The NRSCH is designed to regulate providers of community housing. There will be no obligation for housing providers to be registered under the national system. However, individual government policy and funding agencies may make registration a precondition for receiving funding or investment and for delivering funded housing services.

2. How will the national regulatory system benefit me?

Tenants will be able to have confidence that their housing provider is meeting nationally consistent performance standards for service delivery.

3. Will the security of my tenancy be affected by the new system or by the registration class of my provider?

No, access and eligibility requirements will continue to be determined by the policies of government and funding agencies. Requirements under the National Regulatory Code regarding outcomes for tenants will be the same for all registered community housing providers regardless of registration class.

4. What are the performance outcomes required of my provider under the National Regulatory Code?

The seven performance outcomes are:

  • Tenant and housing services - the community housing provider is fair, transparent and responsive in delivering housing assistance to tenants, residents and other clients
  • Housing assets - the community housing provider manages its community housing assets in a manner that ensure suitable properties are available at present and in the future
  • Community engagement - the community housing provider works in partnership with relevant organisations to promote community housing and to contribute to socially inclusive communities
  • Governance - the community housing provider is well governed to support the aims and intended outcomes of its business
  • Probity - the community housing provider maintains high standards of probity relating to the business of the provider
  • Management - the community housing provider manages its resources to achieve the intended outcomes of its business in a cost effective manner
  • Financial viability - the community housing provider is financially viable at all times.

5. Will I be able to make a complaint about my housing provider under the new national regulatory system?

Yes. Complaint procedures will be in place in each state and territory. Registrars will not look at complaints about individual tenancy matters.

They will only investigate complaints where they may give rise to a risk that a registered provider is not complying with the National Regulatory Code. Tenants will be able to make enquiries or lodge complaints in relation to their registered provider’s compliance with the Code via the NRSCH website at: www.nrsch.gov.au.

6. What are the benefits of allowing housing providers to operate in multiple jurisdictions?

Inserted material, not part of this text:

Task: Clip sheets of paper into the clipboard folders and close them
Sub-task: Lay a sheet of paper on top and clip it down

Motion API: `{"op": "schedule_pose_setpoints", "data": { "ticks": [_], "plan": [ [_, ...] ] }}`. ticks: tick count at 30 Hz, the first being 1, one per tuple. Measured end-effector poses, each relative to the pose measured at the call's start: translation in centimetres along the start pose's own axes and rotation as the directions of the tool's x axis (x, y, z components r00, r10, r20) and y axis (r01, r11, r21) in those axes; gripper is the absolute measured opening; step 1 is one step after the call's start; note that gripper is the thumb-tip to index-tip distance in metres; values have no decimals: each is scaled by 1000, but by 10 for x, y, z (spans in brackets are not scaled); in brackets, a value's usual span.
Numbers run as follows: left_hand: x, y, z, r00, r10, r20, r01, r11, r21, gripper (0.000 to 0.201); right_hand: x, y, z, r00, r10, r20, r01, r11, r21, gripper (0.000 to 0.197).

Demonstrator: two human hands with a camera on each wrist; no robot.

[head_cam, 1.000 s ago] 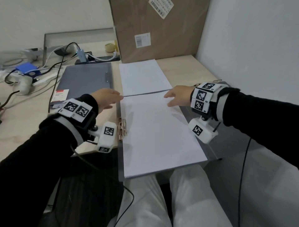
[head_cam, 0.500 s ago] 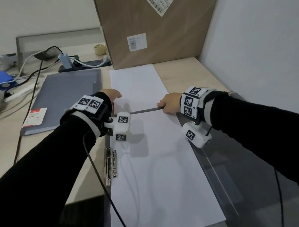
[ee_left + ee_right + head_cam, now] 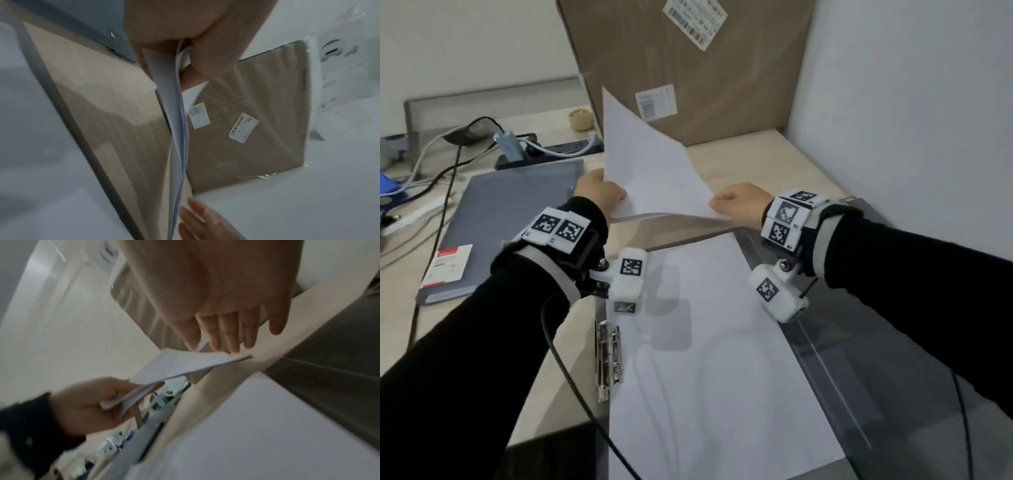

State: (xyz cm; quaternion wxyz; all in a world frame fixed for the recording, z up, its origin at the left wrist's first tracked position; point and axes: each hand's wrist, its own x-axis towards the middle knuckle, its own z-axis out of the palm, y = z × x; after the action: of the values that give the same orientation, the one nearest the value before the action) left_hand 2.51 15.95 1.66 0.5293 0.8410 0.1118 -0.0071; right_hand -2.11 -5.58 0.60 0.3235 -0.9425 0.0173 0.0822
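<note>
Your left hand pinches the near left corner of a thin stack of paper sheets; the left wrist view shows the thumb and fingers closed on the stack's edge, with several sheets fanned between them. Your right hand has the near right corner of the same stack. In the right wrist view its fingers extend almost straight down onto the paper edge, and whether the thumb closes against them cannot be determined. The stack is raised off the worktop between your two hands, tilted with its far corner up and leaning toward the cardboard box that stands at the far edge of the worktop against the wall.

Directly below and on the near side of both hands lies the open clipboard folder, overhanging the worktop's near edge. A white sheet lies flat on its board, and the metal clip runs along the sheet's left edge. The folder's translucent cover lies spread to the right, beneath your right forearm.

A second, closed grey folder rests on the worktop left of your left hand, near the power strip and cables at the far left.
</note>
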Motion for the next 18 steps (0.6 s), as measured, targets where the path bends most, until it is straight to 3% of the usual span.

The new system will make it easier for providers who wish to operate in more than one jurisdiction by reducing red tape and regulatory burden. The new system will provide a consistent regulatory environment to give funders, lenders and investors confidence that the community housing sector is well managed. This will support the growth and development of the community housing sector which will help to provide more homes and reduce homelessness.

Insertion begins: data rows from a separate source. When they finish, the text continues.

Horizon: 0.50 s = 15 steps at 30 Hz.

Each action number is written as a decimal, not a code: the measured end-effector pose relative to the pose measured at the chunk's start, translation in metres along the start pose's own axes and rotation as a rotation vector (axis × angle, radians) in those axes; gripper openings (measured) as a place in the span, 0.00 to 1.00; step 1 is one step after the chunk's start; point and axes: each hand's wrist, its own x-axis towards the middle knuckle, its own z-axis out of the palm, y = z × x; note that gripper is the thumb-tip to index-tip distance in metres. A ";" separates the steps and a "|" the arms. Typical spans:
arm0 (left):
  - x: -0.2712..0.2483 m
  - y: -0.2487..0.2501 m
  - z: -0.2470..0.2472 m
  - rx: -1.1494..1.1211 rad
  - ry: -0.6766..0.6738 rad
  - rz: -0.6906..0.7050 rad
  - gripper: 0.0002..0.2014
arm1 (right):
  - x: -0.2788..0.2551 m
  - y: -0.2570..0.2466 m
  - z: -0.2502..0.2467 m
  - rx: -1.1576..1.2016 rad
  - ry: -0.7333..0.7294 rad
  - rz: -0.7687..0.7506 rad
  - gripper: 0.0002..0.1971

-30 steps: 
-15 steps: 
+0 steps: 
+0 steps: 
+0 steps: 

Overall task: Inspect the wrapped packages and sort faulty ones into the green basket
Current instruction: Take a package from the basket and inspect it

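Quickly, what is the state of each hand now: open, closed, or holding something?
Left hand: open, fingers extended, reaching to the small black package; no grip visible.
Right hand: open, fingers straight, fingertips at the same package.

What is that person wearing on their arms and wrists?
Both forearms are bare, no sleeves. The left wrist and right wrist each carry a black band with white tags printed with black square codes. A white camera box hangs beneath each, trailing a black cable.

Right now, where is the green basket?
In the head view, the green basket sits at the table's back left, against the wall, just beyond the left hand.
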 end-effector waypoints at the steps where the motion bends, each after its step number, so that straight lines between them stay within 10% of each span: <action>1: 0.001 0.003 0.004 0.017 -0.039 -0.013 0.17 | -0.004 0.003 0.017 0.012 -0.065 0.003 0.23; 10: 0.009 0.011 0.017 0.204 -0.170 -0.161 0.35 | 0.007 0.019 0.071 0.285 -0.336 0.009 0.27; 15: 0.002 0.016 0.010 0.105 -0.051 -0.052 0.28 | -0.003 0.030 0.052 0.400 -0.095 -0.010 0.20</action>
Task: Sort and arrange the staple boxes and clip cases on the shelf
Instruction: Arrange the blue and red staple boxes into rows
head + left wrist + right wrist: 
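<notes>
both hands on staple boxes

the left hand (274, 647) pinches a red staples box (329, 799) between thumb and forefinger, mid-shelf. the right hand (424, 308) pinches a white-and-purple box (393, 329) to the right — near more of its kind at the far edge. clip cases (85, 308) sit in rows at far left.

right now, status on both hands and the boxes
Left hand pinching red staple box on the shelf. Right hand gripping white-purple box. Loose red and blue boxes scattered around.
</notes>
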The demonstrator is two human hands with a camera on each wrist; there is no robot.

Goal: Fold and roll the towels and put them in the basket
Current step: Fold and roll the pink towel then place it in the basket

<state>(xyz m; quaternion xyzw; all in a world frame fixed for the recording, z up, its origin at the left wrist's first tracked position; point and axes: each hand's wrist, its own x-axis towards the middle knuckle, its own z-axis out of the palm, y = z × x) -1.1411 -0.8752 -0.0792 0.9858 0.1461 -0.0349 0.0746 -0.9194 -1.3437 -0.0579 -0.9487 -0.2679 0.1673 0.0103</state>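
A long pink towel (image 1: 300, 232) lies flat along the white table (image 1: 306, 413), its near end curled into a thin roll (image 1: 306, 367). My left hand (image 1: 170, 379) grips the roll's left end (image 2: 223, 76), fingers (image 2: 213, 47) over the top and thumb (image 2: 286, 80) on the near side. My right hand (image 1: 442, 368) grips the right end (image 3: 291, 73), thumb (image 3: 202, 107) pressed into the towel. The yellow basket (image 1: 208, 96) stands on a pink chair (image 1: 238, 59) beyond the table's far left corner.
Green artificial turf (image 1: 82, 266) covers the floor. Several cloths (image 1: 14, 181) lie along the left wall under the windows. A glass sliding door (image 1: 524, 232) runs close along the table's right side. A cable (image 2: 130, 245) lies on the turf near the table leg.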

7. Who is responsible for determining policy and funding decisions under the new system?

Policy and funding decisions will continue to be a matter for state, territory and federal governments, which enables localised responses to meet housing need.

8. What happens if my provider breaches the National Regulatory Code?

The NRSCH is designed to identify, monitor and respond to risks that have serious consequences for tenants, funders and investors, community housing assets and the reputation of the sector. Registrars will aim to engage with the provider early when early warning signs are identified in order to avoid the possibility of serious non-compliance, will to work to return the housing provider to full compliance where non-compliance occurs or, as a last resort, will deregister the provider.

9. What will happen to me in the event of my provider being deregistered or wound-up?

It is a condition of registration that, upon cancellation of registration, the housing provider must transfer or merge all existing social and affordable housing assets remaining after the payment of its liabilities either back to government or to another registered housing provider. The existing tenancies would be included in this.

10. When will the national system commence?

Registration under the new system formally commences from 1 January 2014 (Phase 2), following a six month period of system testing and evaluation (Phase 1) during 2013. Individual states and territories will transition to the national system over an 18-month period, according to Registrar timetables in each jurisdiction.